The party ended after midnight and, as I was loading his dishwasher, he grabbed me by my hair, which was quite a lot longer then, and pulled me upstairs to bed.
“I’m going to teach you a lesson, you cunt, flirting with my friends, avoiding me ….”
And he got out this riding crop and started hitting me. In extremis I can be quite physical so I guess we rolled about on the bed, Andrew trying to hit me, me pushing him off and still trying to reason with him. He would have raped me if he hadn’t had so much to drink and couldn’t get an erection so, in a moment of frustration, he put his knee between my breasts, put both hands around my throat and squeezed. I wriggled free twice but he just pulled me back. Eventually I fled out into the street, bleeding from the wounds inflicted by the riding crop, and bumped into an elderly chap who was walking his terrier. As he put his coat around my shoulders he called the police; I was absolute jelly! Andrew was arrested but, do you know what, I felt really embarrassed and wouldn’t press charges.

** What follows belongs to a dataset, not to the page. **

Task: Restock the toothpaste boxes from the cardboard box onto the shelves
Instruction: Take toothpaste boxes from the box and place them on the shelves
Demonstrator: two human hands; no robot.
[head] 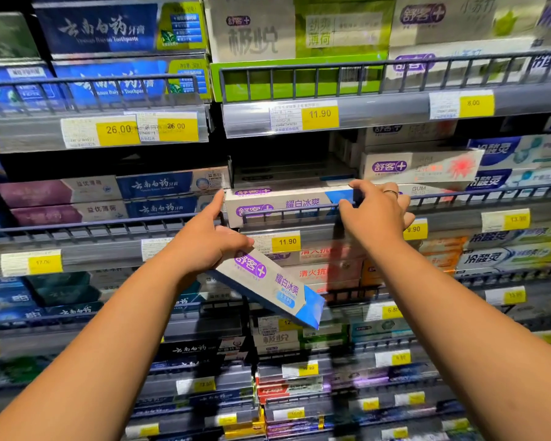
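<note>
- The left hand (204, 243), just left of centre, has its lower fingers (233, 241) curled round the top end of the held box (277, 288). This white-and-blue toothpaste carton hangs tilted toward 5 o'clock from the palm. Carried like this it looks parked, ready to go up next while the hand does other work.
- One finger of that hand is straight and points to 12 o'clock. Its tip is against the left end of the shelf box (296, 203), apparently to square that end.
- The right hand (376, 214), at 3 o'clock from the left one and wearing a ring (390, 193), pinches the right end of the shelf box. Its fingers curl over the top and the thumb sits low by the rail. With a hand at each end, the carton can be shifted straight rather than skewed.
- The rail (290, 211), a low wire fence along the shelf's front edge, crosses the lower face of the shelf box. It keeps stock from sliding off, so cartons likely have to be lifted over it.
- At 6 o'clock from the shelf box, a price tag (287, 241) reads 11.90.
- The shelf box matches the held box in print, so I judge this slot is where the held one belongs.
- Further back, at 1 o'clock, a red-starred box (420, 168) sits askew on its stack.
- The cardboard box is out of view.
</note>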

I now know that’s normal, both of us worried about losing the relationship and he not recognising what he had done.
Since then I have been involved with RISE (note 1) and am undergoing therapy for PTSD.”
“It must be so difficult to have any relationship afterwards, so wary of meeting others, so suspicious! Then you met bankrupt Sami! In India of all places!”
(The story doesn’t end here!)
Richard 19th May 2023
Hove
Note 1 “RISE is an innovative staff-led mutual that designs and delivers behavioural change programmes and new approaches. Our work can be used in the criminal justice system and community to transform the lives of individuals, families and communities.”